How is the kingdom of God different? Above all because it is the kingdom of forgiveness — a way of living with and relating to one another and ourselves that frees us from the need to maintain those appearances that can lead us into the absurdities of pride or the depths of despair — a way of living and relating that humbly and happily accepts that we are all in this together: God-forgiven first, and then slowly self-forgiven sinners, but thereby also given strength enough and courage enough to get through and wherever possible get over whatever causes our current fears and anxieties.

To strive for the kingdom of God is to strive against all those self-deluding and defensive reactions, moods and habits which render our view of the world untruthful — to strive against them, above all by holding fast to a deeply felt conviction that living goodness is at the heart of all things, including the human heart of each one of us, and that even our smallest efforts to love our neighbour as ourselves contribute to the coming of the kingdom, on earth as in heaven.
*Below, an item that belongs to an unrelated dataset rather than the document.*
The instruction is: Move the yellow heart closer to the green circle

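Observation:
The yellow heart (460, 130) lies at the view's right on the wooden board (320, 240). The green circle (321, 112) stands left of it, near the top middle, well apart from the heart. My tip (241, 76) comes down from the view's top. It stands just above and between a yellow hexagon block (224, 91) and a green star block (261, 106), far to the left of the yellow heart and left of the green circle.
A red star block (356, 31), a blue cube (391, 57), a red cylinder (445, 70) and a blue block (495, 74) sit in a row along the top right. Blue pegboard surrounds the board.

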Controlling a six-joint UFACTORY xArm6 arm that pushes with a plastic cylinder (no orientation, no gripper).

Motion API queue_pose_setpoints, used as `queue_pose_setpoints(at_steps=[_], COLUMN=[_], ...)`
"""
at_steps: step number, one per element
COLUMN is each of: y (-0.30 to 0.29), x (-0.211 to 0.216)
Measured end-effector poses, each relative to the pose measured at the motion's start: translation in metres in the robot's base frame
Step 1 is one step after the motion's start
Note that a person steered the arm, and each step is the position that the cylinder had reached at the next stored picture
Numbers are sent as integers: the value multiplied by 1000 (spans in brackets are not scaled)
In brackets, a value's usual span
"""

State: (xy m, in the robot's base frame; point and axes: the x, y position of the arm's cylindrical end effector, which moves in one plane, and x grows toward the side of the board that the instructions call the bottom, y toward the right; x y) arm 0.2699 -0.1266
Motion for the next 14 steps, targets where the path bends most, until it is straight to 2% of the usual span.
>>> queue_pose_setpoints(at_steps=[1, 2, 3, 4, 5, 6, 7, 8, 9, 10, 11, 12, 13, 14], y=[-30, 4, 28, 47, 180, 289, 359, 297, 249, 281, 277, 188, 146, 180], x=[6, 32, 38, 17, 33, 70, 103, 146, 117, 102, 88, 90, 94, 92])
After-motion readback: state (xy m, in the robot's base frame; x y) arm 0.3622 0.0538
That may still seem a small thing in the great scheme of things, on the war-torn littered beaches of the world, where ignorant armies clash by night. And it will still be the task of generations well beyond our own to enter more deeply into that conversation and communion of faiths which also is needed to contribute, in global terms, to the coming of the kingdom, on earth as in heaven. But the kingdom of God and forgiveness, Jesus says, always is now open to us to strive for; and if we do that, striving for the kingdom of God each in our own different and particular way, as Alan Hemming from Salford did in his, with his Muslim friends, that will be our best way of paying tribute to him and to all the saints of God, who have fallen, fighting the good fight of faith and forgiveness. May they rest in peace, and rise in glory.

Professor Kenneth Boyd. Sermon delivered at Evensong in St John’s Episcopal Church Edinburgh on the 16th after Trinity. Readings Joel 2, 21-27; Matthew 6, 25-33.